In the present paper we demonstrated the possibility for controllable manipulation of the spin and charge states in the correlated quantum dots coupled to the reservoirs. This possibility is based on the fundamental (symmetry) properties of localized two electron states quenched dynamics due to the switching “on” and “off” coupling to the reservoirs. We proposed experimental scheme which allows to prepare maximally entangled pure triplet state T0 and to drive the system to the another entangled singlet state S0 by applied bias and gate voltage changing.

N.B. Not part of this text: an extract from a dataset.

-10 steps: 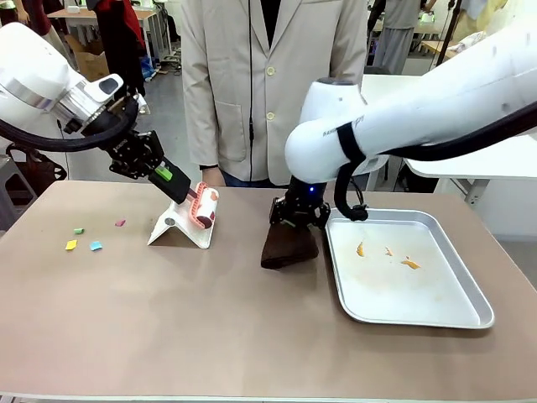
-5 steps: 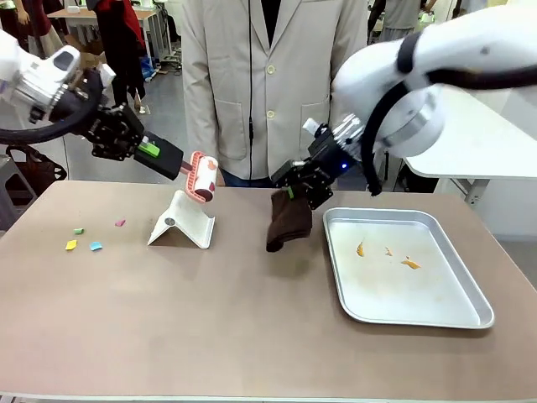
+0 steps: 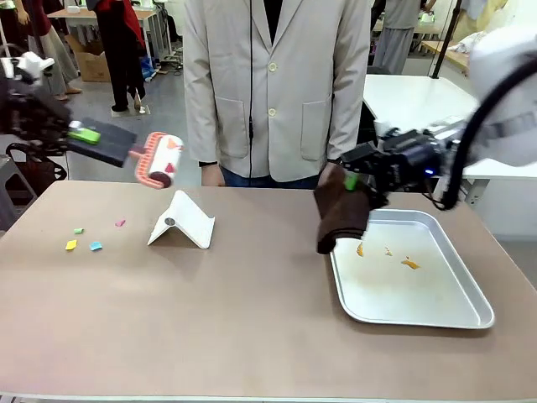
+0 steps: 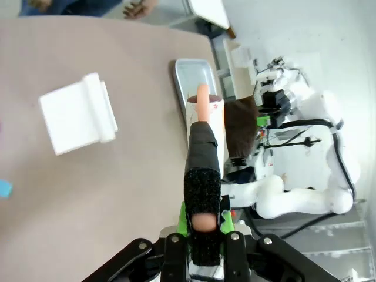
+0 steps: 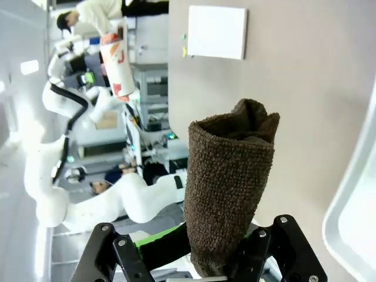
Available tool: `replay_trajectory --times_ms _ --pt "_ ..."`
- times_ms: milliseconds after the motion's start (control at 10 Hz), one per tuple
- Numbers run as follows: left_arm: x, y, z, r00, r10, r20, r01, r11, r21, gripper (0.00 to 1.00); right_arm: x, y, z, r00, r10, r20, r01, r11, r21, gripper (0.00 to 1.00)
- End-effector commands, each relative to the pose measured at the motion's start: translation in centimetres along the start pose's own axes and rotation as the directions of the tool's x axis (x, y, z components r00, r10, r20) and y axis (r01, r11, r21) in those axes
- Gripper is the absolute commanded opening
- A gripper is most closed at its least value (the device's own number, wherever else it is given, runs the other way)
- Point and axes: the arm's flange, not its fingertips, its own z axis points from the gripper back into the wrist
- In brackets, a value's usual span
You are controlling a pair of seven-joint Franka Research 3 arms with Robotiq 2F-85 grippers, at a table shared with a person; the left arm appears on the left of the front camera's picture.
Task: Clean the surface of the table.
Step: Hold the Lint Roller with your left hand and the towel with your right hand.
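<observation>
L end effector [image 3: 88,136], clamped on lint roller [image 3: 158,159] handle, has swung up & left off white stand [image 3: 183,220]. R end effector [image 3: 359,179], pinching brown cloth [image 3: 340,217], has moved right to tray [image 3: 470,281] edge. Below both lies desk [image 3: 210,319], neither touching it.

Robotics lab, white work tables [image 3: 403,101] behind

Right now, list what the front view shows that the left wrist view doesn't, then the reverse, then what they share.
Front view adds: a person's beige buttoned jacket, orange scraps in the silver metal tray. Left wrist view adds: the right arm's white base. Shared: the brownish-taupe table, white folded stand, pink-and-white lint roller in the left jaws, dark brown terry cloth in the right jaws, the tray.
</observation>
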Motion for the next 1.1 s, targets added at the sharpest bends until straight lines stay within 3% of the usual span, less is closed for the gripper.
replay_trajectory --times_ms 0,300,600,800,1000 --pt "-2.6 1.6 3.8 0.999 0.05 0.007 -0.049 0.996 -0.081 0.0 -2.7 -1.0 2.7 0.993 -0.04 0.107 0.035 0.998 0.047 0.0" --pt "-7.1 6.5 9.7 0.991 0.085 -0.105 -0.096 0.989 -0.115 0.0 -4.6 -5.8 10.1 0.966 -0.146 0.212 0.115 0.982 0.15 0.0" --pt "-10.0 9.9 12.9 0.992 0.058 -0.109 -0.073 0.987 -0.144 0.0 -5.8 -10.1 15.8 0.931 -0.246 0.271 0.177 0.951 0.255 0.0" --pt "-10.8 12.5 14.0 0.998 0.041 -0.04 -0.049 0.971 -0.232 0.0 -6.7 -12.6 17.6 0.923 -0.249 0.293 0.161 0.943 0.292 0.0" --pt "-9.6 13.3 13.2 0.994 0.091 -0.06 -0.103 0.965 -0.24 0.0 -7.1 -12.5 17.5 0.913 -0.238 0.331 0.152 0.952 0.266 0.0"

One could also follow the degree of entanglement changing during the system time evolution by analyzing the behavior of two-electron correlation functions. Moreover, the symmetry properties of the DQD - electron reservoirs system allow to distinguish the initially prepared two-electron state by analyzing non stationary spin polarized currents in the both reservoirs and control under residual charge.